These are chat archives for atomix/atomix

30th
Mar 2016
Jordan Halterman
@kuujo
Mar 30 2016 00:27
Well... I started implementing Iterator-per-follower and realized it's going to have little to no affect in practice because of existing optimizations. The index is optimized for O(1) lookups of entries in uncompacted segments. Because all the entries are present, a lookup is just a matter of multiplying the offset by 8 and reading the entry's position from memory. So, Iterator-per-follower would only be beneficial to followers that are far enough behind the leader to be receiving entries from compacted segments, and those don't impact write latency anyways. There's still some general overhead to the binary search, but the case of catching up a sever is likely rare enough not to have to worry about it now.
Richard Pijnenburg
@electrical
Mar 30 2016 07:30
Morning
Jordan Halterman
@kuujo
Mar 30 2016 07:30
hey
Richard Pijnenburg
@electrical
Mar 30 2016 07:31
How are you?
Jordan Halterman
@kuujo
Mar 30 2016 07:31
good good
Richard Pijnenburg
@electrical
Mar 30 2016 07:33
Still trying to wrap my head around the Executor service stuff. I can get it work and push entries into a LinkedList ( not sure if that’s wise to use as a queue ? ) but for some reason the action gets done in the main tread and not in a new one :-(
will have to start with a simpler example and build from there i think
Jordan Halterman
@kuujo
Mar 30 2016 07:34
not sure what you mean
what’s the purpose of using a queue?
Richard Pijnenburg
@electrical
Mar 30 2016 07:34
I need something so i can pass events on from inputs to filters to outputs.

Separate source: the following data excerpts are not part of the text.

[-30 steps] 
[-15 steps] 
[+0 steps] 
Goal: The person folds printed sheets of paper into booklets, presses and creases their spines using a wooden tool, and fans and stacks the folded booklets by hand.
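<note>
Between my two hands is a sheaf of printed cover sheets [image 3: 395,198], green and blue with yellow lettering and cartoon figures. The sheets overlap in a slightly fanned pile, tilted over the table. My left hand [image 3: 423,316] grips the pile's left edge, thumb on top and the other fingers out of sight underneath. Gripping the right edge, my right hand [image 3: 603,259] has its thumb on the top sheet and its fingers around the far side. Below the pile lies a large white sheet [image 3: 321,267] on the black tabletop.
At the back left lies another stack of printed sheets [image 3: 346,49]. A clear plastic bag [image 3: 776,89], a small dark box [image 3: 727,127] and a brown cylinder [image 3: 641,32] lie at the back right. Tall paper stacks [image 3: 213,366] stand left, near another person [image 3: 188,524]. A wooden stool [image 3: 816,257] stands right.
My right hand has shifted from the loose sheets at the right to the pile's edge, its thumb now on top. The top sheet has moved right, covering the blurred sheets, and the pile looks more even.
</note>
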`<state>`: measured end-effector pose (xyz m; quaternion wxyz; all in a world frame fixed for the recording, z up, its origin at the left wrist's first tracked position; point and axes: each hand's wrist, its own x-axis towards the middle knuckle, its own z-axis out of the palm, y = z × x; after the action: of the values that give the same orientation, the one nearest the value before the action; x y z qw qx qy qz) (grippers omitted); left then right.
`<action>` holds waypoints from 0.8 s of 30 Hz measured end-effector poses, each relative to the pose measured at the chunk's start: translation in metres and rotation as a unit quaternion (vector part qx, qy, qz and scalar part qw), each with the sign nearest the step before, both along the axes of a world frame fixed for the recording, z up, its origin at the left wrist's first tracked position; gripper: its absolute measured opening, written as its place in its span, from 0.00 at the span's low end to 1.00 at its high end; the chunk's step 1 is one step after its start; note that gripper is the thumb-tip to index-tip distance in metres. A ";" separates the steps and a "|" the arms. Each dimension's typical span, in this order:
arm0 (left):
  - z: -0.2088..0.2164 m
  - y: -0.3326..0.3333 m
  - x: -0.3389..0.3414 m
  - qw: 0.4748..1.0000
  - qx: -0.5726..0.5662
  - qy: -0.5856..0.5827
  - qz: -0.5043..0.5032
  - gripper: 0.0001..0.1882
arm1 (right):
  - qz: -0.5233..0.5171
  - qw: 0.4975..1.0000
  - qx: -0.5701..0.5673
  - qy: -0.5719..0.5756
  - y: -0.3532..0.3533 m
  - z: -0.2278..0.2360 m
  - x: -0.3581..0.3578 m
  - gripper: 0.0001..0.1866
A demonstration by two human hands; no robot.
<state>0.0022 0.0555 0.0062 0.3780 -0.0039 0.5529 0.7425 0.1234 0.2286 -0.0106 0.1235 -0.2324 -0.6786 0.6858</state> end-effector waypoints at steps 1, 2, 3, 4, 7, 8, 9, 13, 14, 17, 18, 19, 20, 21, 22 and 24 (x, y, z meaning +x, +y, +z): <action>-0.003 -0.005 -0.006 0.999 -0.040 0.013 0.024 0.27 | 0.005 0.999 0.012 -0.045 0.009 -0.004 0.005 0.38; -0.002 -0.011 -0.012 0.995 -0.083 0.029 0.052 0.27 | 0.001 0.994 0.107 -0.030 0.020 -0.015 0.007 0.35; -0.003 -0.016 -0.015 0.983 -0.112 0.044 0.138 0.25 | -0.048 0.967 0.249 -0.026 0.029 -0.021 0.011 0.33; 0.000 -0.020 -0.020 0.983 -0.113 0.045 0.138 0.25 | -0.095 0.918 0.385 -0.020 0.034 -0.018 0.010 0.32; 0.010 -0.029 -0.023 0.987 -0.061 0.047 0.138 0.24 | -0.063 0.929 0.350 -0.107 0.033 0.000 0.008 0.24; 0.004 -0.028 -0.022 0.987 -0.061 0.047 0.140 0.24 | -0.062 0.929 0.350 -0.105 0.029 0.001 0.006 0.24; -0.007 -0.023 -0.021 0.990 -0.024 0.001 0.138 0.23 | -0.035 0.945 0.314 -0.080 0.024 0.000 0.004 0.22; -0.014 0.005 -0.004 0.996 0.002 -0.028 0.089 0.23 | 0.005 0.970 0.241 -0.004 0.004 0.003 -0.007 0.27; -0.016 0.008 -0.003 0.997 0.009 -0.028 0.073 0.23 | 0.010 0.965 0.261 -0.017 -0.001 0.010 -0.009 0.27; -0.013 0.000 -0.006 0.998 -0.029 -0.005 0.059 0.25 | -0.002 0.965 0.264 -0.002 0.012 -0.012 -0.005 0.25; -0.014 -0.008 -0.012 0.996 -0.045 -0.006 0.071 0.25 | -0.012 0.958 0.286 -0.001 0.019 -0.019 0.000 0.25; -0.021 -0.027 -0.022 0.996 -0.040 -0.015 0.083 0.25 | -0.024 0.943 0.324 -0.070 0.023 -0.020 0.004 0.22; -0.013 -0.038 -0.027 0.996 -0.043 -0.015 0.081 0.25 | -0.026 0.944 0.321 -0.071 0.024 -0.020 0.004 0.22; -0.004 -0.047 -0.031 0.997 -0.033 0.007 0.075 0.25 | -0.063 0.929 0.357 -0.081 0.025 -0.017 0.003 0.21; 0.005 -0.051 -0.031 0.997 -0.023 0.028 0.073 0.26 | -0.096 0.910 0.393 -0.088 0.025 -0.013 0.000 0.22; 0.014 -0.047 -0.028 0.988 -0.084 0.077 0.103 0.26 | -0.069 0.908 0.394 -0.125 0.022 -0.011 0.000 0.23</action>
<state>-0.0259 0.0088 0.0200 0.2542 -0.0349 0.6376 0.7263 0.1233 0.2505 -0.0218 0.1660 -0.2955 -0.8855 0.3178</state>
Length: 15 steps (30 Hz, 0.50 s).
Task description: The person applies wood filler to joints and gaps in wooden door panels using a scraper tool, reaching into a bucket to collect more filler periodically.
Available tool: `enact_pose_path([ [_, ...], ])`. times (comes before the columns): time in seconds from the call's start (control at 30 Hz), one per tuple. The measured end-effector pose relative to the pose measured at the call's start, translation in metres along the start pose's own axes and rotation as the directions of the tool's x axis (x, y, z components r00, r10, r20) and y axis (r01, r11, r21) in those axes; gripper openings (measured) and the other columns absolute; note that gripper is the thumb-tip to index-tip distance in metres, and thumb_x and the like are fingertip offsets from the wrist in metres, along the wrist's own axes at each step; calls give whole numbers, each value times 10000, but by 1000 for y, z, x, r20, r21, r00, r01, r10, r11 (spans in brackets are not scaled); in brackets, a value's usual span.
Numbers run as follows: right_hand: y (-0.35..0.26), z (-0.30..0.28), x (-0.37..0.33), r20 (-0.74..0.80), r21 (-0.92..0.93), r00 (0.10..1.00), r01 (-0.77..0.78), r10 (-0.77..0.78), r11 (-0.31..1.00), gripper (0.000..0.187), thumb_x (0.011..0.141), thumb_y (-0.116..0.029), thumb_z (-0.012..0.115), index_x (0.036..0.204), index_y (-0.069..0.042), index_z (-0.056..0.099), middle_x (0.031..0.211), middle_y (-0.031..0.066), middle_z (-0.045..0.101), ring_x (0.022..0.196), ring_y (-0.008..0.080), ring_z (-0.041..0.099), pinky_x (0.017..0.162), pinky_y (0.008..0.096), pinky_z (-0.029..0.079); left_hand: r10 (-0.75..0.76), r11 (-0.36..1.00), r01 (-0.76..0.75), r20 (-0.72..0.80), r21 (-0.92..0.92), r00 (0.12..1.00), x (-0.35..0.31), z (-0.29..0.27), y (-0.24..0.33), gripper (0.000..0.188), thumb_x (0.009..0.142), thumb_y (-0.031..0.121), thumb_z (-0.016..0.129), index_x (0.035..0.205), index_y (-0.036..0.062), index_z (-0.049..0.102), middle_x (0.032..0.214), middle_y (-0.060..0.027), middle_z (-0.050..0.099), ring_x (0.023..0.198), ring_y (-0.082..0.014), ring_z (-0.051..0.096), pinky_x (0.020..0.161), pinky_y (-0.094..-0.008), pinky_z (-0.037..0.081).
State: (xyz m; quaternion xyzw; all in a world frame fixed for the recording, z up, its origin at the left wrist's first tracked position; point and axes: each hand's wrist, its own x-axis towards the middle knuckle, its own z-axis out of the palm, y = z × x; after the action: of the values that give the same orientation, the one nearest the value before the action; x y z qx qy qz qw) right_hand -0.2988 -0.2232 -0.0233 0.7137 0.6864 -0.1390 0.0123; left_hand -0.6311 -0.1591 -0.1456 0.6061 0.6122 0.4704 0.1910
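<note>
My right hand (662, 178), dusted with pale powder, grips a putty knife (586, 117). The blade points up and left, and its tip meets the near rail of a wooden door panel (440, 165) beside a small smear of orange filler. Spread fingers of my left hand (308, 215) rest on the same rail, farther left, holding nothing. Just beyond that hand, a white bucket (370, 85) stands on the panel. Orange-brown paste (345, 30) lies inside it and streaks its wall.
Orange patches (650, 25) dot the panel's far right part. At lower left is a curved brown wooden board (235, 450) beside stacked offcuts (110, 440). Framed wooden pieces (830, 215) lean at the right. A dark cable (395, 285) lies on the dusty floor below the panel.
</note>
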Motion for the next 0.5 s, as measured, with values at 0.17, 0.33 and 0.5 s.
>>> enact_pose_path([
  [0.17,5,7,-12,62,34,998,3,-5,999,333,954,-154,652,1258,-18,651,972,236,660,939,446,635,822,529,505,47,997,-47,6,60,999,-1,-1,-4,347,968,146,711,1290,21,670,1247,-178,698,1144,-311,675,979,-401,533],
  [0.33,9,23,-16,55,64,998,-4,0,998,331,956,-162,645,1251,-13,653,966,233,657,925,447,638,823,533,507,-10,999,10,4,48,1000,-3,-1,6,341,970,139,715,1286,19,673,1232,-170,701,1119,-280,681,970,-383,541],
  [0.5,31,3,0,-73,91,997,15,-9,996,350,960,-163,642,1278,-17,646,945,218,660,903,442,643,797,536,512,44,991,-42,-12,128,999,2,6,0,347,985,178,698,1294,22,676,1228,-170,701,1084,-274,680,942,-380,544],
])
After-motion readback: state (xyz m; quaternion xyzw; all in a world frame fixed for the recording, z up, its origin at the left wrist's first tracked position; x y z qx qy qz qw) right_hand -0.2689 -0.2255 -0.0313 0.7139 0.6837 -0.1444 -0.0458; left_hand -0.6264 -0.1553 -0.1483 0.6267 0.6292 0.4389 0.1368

I’m using the runnable way to run something and then push that data into the ‘queue'
Jordan Halterman
@kuujo
Mar 30 2016 07:36
Executor… Executors are wrappers around queues, so using queues externally is redundant. Every time you call executor.execute(…), the callback is placed on a queue that’s read by the executor’s thread. So, you can pass events from inputs to filters to outputs through executors.
SomeEvent event = ...;
executor.execute(() -> {
  someFilter.filter(event)
});
executor.execute(runnable) says “place this callback on a queue and execute it ASAP in the proper thread"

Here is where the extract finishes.